I recommend Gallery by Google as a gallery app alternative. It's quick and easy.

Trainline

Screenshots by Trainline.

App for trains, buses, and coaches.

I've used this app for years. It did the basics well when I first used it.

Since then, it's improved. It's constantly adding features to make traveling easier and less stressful.

Split-ticketing helps me save hundreds a year on train fares. This app is only available in the UK and Europe.

This service doesn't link to a third-party site. Their app handles everything.

Not all train and coach companies use this app. All the big names are there, though.

Here's more on the app.

Battlefield: Mobile

Screenshot from home screen.

Play Store has 478,000 games. Few can turn my phone into a console.

Call of Duty Mobile and Asphalt 8/9 are examples.

Asphalt's loot boxes and ads make it unplayable. Call of Duty opens with a few ads. Close them to play without hassle.

This game uses all your phone's features to provide a high-quality, seamless experience. If my internet connection is good, I never experience lag or glitches.

The gameplay is energizing and intense, just like on consoles. Sometimes I'm too involved. I've thrown my phone in anger. I'm totally absorbed.

Customizability is my favorite. Since phones have limited screen space, we should only have the buttons we need, placed conveniently.

Size, opacity, and position are modifiable. Adjust audio, graphics, and textures. It's customizable.

This game has been on my phone for three years. It began well and has gotten better. When I think the creators can't do more, they do.

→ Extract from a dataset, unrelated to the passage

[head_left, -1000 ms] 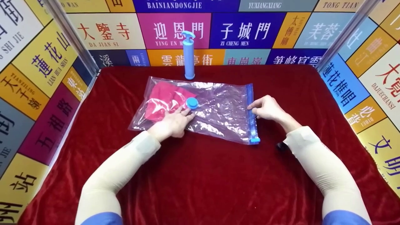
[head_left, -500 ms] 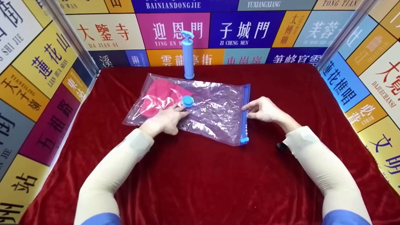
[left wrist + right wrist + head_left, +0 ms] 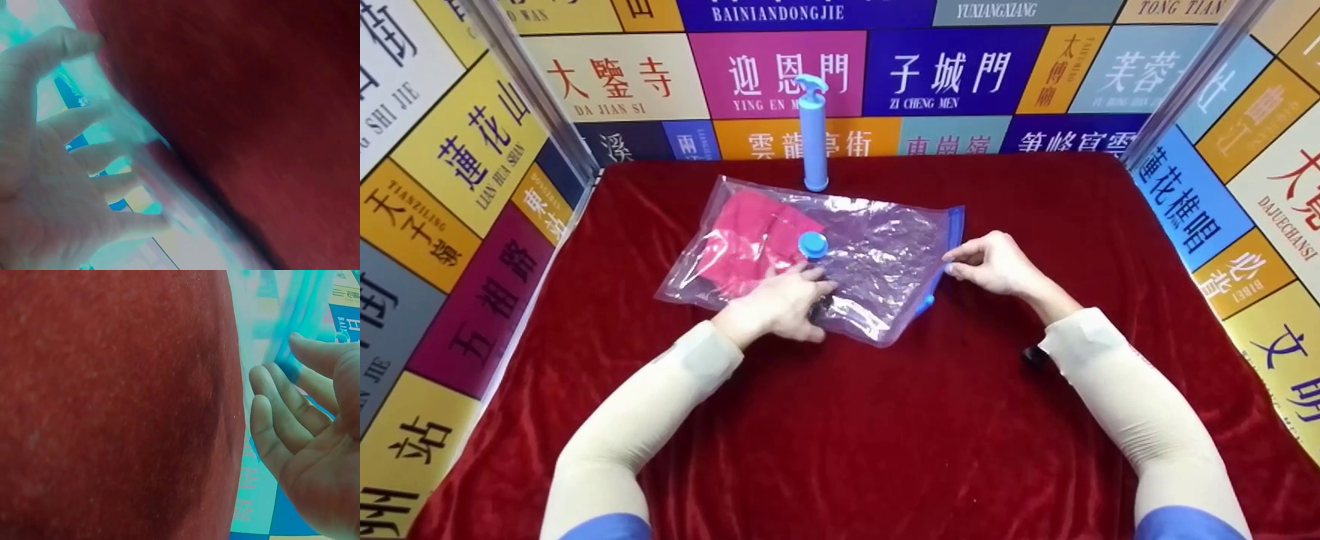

If you play, read my tips for winning a Battle Royale.

Lightroom

Screenshots from Lightroom app.

As a photographer, I believe your best camera is on you. The phone.

2017 was a big year for this app. I've tried many photo-editing apps since then. This always wins.

The app is dull. I've never seen better photo editing on a phone.

Adjusting settings and sliders doesn't damage or compress photos. It's detailed.

This is important for phone photos, which are lower quality than professional ones.

Some tools are behind a £4.49/month paywall. Adobe must charge a subscription fee instead of selling licenses. (I'm still bitter about Creative Cloud's price)

Snapseed is my pick. Lightroom is where I do basic editing before moving to Snapseed. Snapseed review:

Screen recording of the powerful Snapseed app.

These apps are great. They cover basic and complex editing needs while traveling.

Final Reflections

I hope you downloaded one of these. Share your favorite apps. These apps are scarce.